2 – L’attaque de Guillaume sur la Moselotte
– Le 9 octobre, Guillaume relance son attaque qui se solde par la prise des hauteurs de Longegoutte, permettant au Combat Commant N°4 de la 5e DB du Colonel Bonjour (1er Régiment de Cuirassiers, 3e Escadron du 1er Régiment Etranger de Cavalerie, 2e Bataillon de Marche de la Légion Etrangère et 2nd Groupe du 62e Régiment d’Artillerie d’Afrique) de franchir la Moselotte et de foncer vers La Bresse.
– De con côté, Augustin Guillaume essaie d’étendre ses lignes entre la Moselotte et le dispositif américains. Ce sont les Tirailleurs Algériens et Tunisiens et les bataillons de FFI appuyés par le 2nd Régiment de Spahis Algériens de Reconnaissance (RSAR) du Colonel Lecoq qui sont chargés de cette mission. Les combats menés du 11 au 14 octobre sont particulièrement rudes pour conquérir les hauteurs dominant la Moselotte, la Forêt de Géhant et le village de Cornimont. Devant l’état d’épuisement de ses forces, Guillaume ne peut faire que stabiliser ses lignes. Mais Montsabert ordonne à la 3e DIA renforcée du 6e Régiment de Tirailleurs Marocains du Colonel Raymond Bailiff d’attaquer sur l’axe Cerfs – Haut-du-Faing – Le Rainkopf. La 1re DB de Touzet du Vigier doit conquérir l’axe Travexin – Ventron – Col d’Oderen, avec l’appui du 1er RCP et des Commandos d’Afrique du Colonel Bouvet. L’assaut démarre dans un temps particulièrement épouvantable. Les soldats français et coloniaux d’Afrique du Nord souffrent. Les Tirailleurs de Guillaume parviennent à s’emparer du Haut-du-Faing mais perdent 700 hommes dans l’affaire.

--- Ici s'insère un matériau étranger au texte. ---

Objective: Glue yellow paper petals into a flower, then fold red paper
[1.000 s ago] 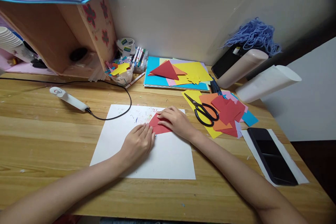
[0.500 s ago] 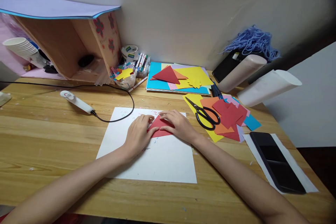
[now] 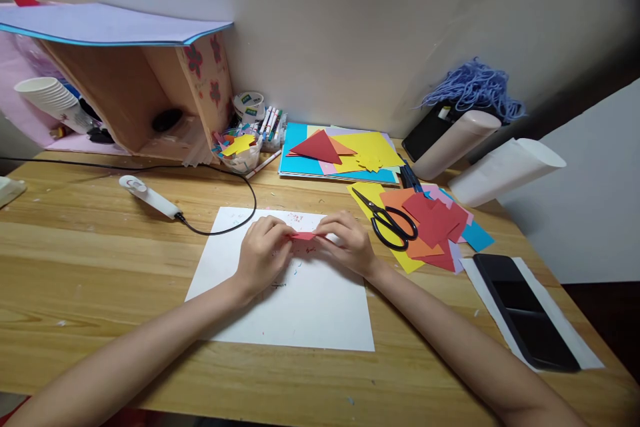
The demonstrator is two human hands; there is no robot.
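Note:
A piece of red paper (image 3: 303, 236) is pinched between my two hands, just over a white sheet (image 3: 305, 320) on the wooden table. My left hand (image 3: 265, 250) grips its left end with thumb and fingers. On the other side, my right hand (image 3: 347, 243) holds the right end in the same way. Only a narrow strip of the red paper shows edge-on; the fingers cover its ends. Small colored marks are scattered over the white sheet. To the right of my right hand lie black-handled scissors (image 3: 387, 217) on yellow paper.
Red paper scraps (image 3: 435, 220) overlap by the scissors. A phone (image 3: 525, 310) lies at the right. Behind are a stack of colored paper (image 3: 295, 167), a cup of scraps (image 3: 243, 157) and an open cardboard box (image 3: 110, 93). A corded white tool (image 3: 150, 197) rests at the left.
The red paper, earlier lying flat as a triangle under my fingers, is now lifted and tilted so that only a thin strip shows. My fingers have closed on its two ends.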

Les Allemands tiennent solidement les cols et pilonnent les régiments français avec toute l’artillerie dont ils disposent. Monsabert doit arrêter les frais pour le moment. Les Commandos et le 6e RTM sont retirés du front du IInd Corps.
– Jean de Lattre de Tassigny décide alors de modifier son plan en faisant glisser son axe de percée à l’est. Tandis que le IInd Corps de Montsabert à maintenir une pression contre la XIX. Armee de Wiese, tandis qu’il renforce son aile droite avec le Ier Corps d’Antoine Béthouart qui sera chargé de forcer le secteur de Belfort avec la 1re DB « Saint Louis », la 2e Division Marocaine d’Infanterie et la 4e Division Marocaine de Montagne.

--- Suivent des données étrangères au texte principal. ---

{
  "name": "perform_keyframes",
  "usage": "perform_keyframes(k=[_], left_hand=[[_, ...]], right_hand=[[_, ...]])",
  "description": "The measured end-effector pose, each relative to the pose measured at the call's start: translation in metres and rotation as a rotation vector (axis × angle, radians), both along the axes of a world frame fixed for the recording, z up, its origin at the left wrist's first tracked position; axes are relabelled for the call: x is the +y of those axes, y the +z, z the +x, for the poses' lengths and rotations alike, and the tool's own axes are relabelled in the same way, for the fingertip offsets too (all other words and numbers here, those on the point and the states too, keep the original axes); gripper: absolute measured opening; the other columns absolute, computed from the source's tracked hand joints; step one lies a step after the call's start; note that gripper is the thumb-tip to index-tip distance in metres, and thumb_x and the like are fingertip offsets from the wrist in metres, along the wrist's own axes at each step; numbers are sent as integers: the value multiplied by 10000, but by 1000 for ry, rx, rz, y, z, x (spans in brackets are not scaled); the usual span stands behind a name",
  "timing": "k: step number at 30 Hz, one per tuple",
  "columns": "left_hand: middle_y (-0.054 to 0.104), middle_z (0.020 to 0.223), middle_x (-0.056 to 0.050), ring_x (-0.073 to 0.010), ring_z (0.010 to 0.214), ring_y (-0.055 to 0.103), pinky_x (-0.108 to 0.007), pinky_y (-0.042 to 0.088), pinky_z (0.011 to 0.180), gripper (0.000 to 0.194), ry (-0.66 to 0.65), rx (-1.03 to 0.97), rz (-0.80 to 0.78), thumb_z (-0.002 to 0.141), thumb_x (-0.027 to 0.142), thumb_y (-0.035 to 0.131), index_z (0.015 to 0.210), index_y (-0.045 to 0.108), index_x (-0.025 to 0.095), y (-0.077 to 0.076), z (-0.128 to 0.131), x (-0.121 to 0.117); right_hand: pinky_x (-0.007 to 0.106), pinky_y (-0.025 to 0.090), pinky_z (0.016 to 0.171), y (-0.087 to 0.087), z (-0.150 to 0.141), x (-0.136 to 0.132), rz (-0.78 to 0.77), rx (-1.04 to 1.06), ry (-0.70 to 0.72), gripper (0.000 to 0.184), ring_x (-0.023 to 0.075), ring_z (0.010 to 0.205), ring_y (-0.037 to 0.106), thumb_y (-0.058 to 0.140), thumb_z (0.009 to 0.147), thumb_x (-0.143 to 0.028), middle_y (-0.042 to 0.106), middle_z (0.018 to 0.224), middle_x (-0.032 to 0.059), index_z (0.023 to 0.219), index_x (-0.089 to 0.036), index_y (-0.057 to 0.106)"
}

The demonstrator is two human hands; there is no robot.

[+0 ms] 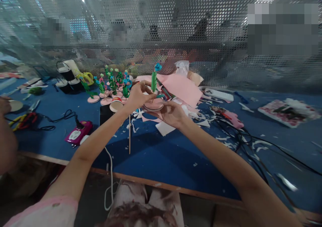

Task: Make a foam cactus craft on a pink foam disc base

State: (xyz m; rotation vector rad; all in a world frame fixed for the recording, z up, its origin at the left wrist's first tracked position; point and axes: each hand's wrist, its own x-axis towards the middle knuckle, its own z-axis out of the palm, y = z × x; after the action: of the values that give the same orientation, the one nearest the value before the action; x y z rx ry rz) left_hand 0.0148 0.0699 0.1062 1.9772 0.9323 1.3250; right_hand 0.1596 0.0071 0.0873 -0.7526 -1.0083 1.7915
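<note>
My left hand pinches a green stem topped with a small blue flower, holding it upright. The stem stands on a round pink disc that my right hand cups from below, fingers curled round its edge. Both hands are raised a little above the blue table. A thin wooden stick lies on the table below my left wrist.
Several finished green-stemmed flowers on pink discs stand behind my left hand. Pink foam sheets, paper scraps, black cables, a magenta device, yellow scissors and black-and-white cups lie around. Another person's arm is at the left. A perforated screen stands behind.
</note>
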Motion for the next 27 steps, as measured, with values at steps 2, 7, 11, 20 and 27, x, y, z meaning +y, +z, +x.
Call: perform_keyframes(k=[2, 7, 11, 20, 27], left_hand=[[634, 623, 30, -132, 629, 640, -258, 504, 646, 388, 21, -4, -13, 564, 236, 828, 810, 534, 175, 3, -2, 1], [622, 657, 4, -173, 716, 653, -311, 513, 727, 378, 104, -33, 17, 577, 230, 822, 817, 537, 168, 18, -20, 9], [621, 698, -16, -208, 790, 650, -338, 509, 743, 385, 246, -83, 72, 599, 289, 809, 847, 542, 165, 27, -51, 18], [601, 624, -1, -206, 718, 639, -349, 504, 718, 333, 532, -118, 31, 543, 177, 797, 745, 533, 172, 8, -149, 28], [583, 541, 26, -162, 590, 593, -273, 452, 607, 281, 603, -94, -62, 496, 77, 757, 664, 548, 160, -7, -215, 24]], right_hand=[[452, 436, 996, -1, 0, 1, 13, 27, 9, 318, 249, 1137, 558, 458, 711, -350, 666, 1095, 78, 957, -199, 592], [468, 443, 966, -7, 1, 6, -14, -6, 28, 391, 270, 1191, 505, 419, 766, -530, 634, 1125, 138, 882, -195, 581], [497, 438, 955, -19, -2, 10, 13, -98, 53, 478, 293, 1169, 519, 379, 755, -614, 637, 1099, 156, 860, -195, 581], [440, 282, 1095, -63, -17, 9, 430, -458, -177, 415, 221, 1269, 449, 511, 726, -560, 562, 1273, 83, 999, -249, 525], [489, 353, 1024, -58, -55, -8, 765, -822, -106, 266, 265, 1201, 500, 575, 731, -344, 574, 1238, 100, 968, -225, 557]])
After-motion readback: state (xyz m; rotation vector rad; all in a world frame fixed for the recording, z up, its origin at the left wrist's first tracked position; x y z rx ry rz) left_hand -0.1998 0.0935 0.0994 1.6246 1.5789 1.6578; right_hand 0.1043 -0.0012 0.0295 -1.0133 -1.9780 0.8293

– Le 3 novembre, Monsabert relance son assaut dans les Vosges avec le 4e RTT, le 2nd Groupement de Tabors Marocains (Colonel Pierre Boyer de Latour), les 2nd et 3e Spahis Algériens de Reconnaissance, le 1er Bataillon de Marche de la Légion (Commandant Daigny), le Bataillon de Choc (Colonel Fernand Gambiez), 1 Bataillon du 6e RTM, le Combat Command N°6 de la 5e DB (Colonel Tritschler), ainsi que l’artillerie des 2 Divisions Blindées (62e et 68e Régiment d’Artillerie d’Afrique).

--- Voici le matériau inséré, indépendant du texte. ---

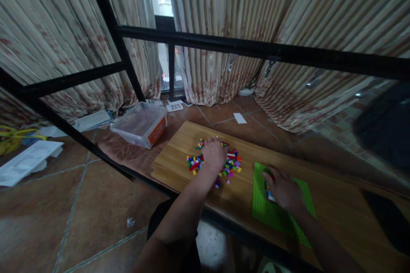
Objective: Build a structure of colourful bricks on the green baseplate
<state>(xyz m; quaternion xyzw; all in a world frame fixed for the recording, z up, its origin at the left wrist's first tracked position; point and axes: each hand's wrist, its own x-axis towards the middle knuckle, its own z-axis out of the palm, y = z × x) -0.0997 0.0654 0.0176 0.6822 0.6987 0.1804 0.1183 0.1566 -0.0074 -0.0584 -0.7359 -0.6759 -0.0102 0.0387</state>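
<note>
Small multicoloured toy building bricks lie in a loose pile on the wooden tabletop. My left hand is over the middle of that pile, its fingers bent down among the bricks. Whatever is between the fingertips is hidden by the hand. To the right lies a green studded baseplate, and on it sits a low block of joined bricks with blue, white and red parts. My right hand curls over this block, thumb and fingers around its upper part and covering most of it.
A clear plastic box with an orange label stands on a mat beyond the table's left end. Black metal bars cross in front of striped curtains. A dark flat object lies at the table's right. White paper is on the tiled floor.
</note>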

L’attaque principale se situe dans le secteur de Rochesson et Menaurupt contre les positions des a 198. Infanterie-Division (Otto Schiel) et 269. Infanterie-Division (Hans Wagner) rameutée d’urgence de Norvège, complétée par 7 Bataillons de réserve arrivées d’Allemagne. Les combats durent pendant trois jours par un temps particulièrement exécrable et sous un feu d’enfer de l’artillerie allemande. Rochesson et Menaurupt sont pris mais les Légionnaires, Tabors, et Tirailleurs doivent repousser plusieurs contre-attaques allemandes aux prix de lourdes pertes.